Repeat verbatim, and only, the lines of the data below, beginning at the line that contains "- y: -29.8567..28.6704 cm" and stopping after the line that contains "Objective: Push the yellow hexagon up".

[Data excerpts]
Segment Open
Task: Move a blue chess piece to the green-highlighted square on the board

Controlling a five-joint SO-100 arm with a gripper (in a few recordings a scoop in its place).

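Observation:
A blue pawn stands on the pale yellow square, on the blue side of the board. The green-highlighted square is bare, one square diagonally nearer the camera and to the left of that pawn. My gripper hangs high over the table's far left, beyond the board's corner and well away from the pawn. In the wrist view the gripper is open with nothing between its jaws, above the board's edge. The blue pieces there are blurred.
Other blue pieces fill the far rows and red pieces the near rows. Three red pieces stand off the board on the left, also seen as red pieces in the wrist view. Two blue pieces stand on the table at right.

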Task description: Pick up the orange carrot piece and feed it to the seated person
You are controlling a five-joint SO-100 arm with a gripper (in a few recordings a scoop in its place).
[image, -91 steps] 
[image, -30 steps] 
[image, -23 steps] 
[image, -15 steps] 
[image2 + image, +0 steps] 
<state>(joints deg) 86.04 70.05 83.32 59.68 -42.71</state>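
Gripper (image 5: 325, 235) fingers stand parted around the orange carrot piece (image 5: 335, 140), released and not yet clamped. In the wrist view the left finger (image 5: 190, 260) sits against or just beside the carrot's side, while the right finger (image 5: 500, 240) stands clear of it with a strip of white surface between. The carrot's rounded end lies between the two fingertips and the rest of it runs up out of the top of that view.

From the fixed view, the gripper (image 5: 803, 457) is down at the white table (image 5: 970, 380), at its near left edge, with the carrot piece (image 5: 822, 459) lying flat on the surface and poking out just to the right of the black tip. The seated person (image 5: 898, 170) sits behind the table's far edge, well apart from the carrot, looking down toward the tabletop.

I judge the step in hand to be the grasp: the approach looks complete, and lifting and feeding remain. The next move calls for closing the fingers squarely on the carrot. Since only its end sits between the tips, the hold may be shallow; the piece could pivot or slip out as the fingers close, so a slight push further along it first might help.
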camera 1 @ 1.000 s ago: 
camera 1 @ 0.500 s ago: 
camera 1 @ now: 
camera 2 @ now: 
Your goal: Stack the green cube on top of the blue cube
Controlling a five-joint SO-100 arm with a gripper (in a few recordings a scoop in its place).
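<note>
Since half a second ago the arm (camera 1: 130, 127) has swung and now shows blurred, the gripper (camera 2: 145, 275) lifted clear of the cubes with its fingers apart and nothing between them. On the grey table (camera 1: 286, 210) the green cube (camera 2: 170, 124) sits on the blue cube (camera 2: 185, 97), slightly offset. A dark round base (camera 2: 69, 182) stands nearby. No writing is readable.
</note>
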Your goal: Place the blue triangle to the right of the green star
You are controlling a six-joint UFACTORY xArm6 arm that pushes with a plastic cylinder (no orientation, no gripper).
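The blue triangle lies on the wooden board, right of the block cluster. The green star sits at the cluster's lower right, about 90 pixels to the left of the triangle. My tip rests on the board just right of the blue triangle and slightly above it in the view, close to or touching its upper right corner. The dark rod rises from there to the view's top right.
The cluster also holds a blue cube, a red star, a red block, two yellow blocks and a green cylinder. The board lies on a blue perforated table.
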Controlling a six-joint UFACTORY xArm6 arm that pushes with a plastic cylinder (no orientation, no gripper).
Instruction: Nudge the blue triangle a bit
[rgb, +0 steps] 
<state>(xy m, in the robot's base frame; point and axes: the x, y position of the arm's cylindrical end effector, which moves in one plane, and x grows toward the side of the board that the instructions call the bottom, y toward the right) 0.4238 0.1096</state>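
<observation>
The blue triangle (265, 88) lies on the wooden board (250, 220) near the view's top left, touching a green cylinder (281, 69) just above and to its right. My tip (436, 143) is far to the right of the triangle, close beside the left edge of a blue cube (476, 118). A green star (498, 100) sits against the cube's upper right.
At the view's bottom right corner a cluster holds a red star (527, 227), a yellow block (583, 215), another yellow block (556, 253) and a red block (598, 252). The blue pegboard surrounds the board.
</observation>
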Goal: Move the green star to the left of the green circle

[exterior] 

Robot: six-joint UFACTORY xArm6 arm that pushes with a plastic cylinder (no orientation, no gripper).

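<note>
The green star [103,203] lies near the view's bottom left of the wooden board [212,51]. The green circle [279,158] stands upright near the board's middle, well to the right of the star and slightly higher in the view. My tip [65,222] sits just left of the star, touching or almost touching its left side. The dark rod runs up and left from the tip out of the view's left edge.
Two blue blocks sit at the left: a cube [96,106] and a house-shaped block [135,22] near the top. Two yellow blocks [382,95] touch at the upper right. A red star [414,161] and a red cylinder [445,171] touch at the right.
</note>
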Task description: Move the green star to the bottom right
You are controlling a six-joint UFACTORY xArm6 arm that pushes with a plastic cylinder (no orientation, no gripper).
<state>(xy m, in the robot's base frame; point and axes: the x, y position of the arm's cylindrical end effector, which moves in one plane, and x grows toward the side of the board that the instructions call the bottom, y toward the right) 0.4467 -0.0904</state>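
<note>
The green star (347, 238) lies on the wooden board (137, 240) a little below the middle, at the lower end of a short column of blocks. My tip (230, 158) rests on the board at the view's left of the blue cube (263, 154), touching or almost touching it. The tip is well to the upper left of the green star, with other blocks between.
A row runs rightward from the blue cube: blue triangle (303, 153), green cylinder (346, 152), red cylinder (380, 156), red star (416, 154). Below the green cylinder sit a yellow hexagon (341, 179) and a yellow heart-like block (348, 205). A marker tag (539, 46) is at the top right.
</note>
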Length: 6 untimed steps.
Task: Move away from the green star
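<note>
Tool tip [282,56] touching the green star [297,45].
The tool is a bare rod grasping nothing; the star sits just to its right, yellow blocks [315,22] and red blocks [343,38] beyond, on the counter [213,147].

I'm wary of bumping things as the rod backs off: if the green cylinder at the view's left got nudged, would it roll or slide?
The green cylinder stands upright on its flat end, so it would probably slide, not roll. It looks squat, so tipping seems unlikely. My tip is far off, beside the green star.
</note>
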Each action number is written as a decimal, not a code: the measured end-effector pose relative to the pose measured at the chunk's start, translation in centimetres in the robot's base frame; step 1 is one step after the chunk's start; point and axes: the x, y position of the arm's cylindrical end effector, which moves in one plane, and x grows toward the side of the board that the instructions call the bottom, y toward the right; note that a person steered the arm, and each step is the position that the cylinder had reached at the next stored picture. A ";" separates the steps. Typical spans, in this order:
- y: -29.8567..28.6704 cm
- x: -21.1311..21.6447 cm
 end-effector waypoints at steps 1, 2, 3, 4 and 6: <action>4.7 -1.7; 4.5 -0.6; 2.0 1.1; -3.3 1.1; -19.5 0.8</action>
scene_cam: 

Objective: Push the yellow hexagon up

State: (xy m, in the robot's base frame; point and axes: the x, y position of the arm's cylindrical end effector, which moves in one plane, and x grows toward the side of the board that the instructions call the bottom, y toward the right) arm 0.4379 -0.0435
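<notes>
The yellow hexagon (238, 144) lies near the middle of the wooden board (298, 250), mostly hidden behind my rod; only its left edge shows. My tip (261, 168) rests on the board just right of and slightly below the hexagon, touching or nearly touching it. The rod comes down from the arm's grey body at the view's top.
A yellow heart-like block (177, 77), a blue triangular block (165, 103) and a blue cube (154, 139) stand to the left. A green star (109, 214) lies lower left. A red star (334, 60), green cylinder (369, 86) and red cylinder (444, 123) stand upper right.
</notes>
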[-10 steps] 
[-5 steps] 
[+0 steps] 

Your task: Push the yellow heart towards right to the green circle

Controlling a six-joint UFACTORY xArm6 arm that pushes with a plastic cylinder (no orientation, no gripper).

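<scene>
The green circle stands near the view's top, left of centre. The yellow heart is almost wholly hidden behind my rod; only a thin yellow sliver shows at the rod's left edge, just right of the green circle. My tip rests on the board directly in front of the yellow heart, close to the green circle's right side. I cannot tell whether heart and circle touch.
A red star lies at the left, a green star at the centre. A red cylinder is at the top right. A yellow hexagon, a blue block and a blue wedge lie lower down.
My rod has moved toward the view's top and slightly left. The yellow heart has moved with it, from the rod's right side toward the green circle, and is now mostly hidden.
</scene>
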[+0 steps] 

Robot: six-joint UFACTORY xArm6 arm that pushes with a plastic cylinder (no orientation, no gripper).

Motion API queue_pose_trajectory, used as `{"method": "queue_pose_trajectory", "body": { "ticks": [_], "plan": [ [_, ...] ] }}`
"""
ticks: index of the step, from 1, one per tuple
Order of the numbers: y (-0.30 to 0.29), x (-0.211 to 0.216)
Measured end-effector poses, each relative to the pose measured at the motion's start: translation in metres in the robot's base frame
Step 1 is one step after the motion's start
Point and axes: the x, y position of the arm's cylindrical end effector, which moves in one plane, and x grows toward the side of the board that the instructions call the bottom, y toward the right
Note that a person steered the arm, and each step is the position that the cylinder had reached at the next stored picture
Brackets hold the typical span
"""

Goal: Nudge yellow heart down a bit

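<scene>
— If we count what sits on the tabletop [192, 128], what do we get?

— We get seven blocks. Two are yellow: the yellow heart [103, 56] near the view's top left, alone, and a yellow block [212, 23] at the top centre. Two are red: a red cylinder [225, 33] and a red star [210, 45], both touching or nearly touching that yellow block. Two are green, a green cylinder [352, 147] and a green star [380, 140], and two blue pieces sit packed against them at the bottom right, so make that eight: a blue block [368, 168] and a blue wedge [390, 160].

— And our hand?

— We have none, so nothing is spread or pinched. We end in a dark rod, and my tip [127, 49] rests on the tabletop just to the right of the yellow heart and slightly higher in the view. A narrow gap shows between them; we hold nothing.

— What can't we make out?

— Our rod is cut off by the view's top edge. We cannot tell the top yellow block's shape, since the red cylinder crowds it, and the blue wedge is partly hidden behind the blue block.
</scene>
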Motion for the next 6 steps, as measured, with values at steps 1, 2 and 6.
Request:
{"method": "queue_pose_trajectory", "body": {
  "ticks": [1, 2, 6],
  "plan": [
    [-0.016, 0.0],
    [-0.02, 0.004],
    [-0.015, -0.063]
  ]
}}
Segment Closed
*The completed task*.
- y: -29.8567..28.6704 cm
- x: -21.1311..21.6447 cm
 end-effector waypoints at steps 1, 2, 3, 4 and 6: <action>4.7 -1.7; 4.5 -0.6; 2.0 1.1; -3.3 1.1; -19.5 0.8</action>
scene_cam: 

Objective: Push the yellow hexagon up

What the exercise asked for is now done.